BRIEF:
Retype each line exactly as it stands, beginning at the first line of the material and finishing with the line that contains "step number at".
+===+
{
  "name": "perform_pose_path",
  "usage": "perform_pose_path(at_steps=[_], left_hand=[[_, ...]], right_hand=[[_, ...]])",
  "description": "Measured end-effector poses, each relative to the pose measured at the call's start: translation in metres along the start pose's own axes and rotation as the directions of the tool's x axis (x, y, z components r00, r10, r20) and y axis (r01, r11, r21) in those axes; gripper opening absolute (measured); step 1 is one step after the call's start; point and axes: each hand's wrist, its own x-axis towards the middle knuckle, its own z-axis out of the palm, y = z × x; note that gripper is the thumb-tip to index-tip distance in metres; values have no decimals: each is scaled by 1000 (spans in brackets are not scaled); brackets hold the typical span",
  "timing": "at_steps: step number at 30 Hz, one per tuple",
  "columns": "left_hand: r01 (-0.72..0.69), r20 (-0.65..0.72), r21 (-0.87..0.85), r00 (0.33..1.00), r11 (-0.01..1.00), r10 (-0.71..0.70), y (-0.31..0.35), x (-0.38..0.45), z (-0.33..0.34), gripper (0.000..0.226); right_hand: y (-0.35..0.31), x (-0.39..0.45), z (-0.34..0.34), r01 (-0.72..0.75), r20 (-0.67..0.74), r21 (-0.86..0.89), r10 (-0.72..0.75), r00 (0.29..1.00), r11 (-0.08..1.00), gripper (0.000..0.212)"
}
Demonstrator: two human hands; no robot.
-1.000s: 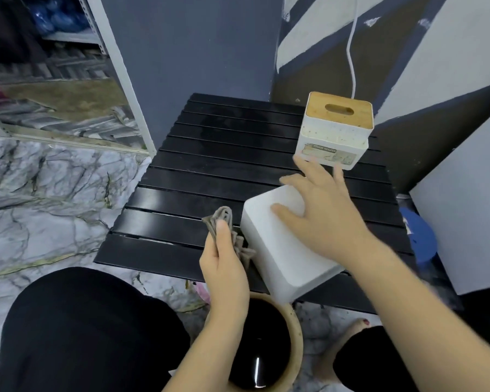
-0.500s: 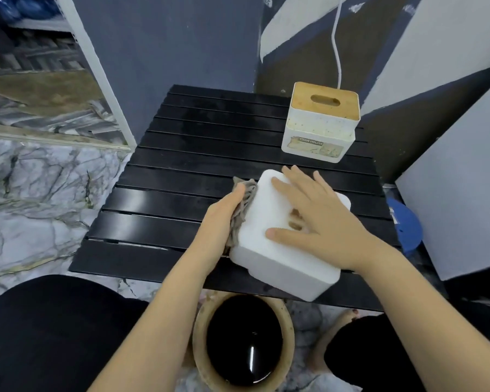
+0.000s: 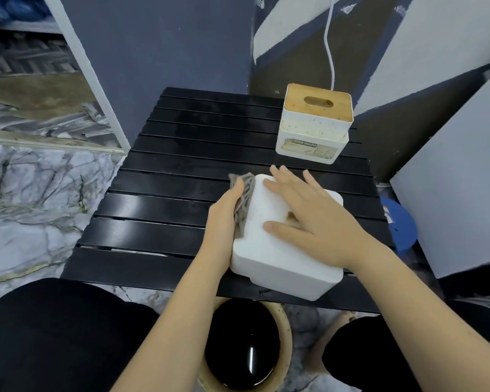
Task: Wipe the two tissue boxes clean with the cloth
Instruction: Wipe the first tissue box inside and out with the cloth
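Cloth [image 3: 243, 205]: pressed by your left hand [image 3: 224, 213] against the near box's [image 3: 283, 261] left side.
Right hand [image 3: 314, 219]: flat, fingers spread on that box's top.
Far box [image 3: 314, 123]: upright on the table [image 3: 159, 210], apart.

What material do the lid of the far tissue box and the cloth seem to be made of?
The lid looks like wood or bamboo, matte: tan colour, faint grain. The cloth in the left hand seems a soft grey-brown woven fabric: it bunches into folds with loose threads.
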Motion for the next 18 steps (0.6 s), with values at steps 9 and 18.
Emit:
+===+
ANSWER TO THE EXERCISE:
{
  "name": "perform_pose_path",
  "usage": "perform_pose_path(at_steps=[_], left_hand=[[_, ...]], right_hand=[[_, ...]])",
  "description": "Measured end-effector poses, each relative to the pose measured at the call's start: translation in metres along the start pose's own axes and rotation as the directions of the tool's x axis (x, y, z components r00, r10, r20) and y axis (r01, r11, r21) in those axes; gripper opening absolute (measured); step 1 is one step after the call's start; point and axes: each hand's wrist, its own x-axis towards the middle knuckle, its own z-axis out of the palm, y = z × x; note that gripper is the thumb-tip to index-tip distance in metres; values have no decimals: each is scaled by 1000 (spans in brackets are not scaled); brackets hold the typical span",
  "timing": "at_steps: step number at 30 Hz, one per tuple",

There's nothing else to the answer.